Laudanno afirmó que los registros locales para el tratamiento de H. pylori podrían contribuir a controlar la propagación de la resistencia a los antibióticos, especialmente en países con datos de susceptibilidad limitados y recursos escasos.

“Se necesita información actualizada sobre los datos locales para diseñar la mejor estrategia de tratamiento para alcanzar altas tasas de erradicación de la bacteria e introducir los principios de la administración antimicrobiana para reducir el uso inapropiado de antibióticos”, sostuvo el especialista.

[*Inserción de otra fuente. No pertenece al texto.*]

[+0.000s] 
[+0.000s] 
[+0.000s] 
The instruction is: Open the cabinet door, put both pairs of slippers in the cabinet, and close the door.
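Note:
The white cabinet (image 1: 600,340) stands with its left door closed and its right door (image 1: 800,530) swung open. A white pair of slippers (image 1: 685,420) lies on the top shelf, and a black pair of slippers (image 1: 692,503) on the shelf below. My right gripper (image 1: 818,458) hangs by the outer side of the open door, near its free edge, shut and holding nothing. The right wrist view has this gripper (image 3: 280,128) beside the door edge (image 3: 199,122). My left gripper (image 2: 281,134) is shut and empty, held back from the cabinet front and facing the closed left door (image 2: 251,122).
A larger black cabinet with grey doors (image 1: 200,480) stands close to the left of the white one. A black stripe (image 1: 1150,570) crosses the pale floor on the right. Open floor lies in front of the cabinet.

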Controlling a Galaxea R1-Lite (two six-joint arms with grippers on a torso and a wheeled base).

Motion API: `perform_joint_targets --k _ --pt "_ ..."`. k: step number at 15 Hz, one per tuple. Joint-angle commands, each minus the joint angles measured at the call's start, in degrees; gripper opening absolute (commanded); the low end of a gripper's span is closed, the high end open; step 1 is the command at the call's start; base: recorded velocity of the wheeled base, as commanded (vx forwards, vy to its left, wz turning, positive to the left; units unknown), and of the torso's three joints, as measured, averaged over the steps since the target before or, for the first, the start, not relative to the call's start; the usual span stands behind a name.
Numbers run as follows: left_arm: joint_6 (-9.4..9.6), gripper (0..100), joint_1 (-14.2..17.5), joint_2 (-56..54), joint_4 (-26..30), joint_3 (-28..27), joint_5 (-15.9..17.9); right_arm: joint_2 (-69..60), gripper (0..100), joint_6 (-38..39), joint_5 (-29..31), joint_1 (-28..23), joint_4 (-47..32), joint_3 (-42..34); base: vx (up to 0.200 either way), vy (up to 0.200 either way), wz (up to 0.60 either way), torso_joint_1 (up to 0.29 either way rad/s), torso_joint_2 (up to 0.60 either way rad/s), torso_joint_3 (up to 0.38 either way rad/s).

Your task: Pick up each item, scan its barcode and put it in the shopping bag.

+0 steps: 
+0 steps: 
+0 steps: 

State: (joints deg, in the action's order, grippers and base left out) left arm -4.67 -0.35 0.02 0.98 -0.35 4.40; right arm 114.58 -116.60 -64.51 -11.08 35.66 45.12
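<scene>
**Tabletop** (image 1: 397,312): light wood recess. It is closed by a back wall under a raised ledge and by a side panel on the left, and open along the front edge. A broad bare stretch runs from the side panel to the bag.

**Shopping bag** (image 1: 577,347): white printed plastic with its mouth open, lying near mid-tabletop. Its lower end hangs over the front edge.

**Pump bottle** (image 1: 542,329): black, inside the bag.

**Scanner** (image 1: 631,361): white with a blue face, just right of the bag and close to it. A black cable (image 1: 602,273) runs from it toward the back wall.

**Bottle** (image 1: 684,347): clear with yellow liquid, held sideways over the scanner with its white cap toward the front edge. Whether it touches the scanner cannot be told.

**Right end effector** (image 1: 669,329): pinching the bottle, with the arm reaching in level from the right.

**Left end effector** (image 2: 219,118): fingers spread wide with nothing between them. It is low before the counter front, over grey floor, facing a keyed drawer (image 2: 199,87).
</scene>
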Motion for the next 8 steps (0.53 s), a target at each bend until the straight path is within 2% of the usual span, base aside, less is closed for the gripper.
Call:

“El registro proporciona una visión valiosa sobre la eficacia de los tratamientos contra H. pylori en Argentina, lo que permite a los médicos tomar decisiones más informadas y mejorar los resultados para los pacientes”, precisó Laudanno, que presentó estos hallazgos en el último Congreso Argentino de Gastroenterología, destacando el trabajo colaborativo de aproximadamente 14 centros en varias provincias de Argentina.

El estudio revela una predominancia significativa de mujeres, representando el 66% de los participantes, en comparación con el 34% de hombres. La mayoría de los participantes presentaron dispepsia como la indicación principal para la erradicación, constituyendo el 77.9% de la muestra. Le siguen la úlcera péptica (12.4%), la gastritis atrófica y la metaplasia intestinal (4.1%), los antecedentes familiares de cáncer gástrico (3.5%) y la anemia ferropénica (2.3%).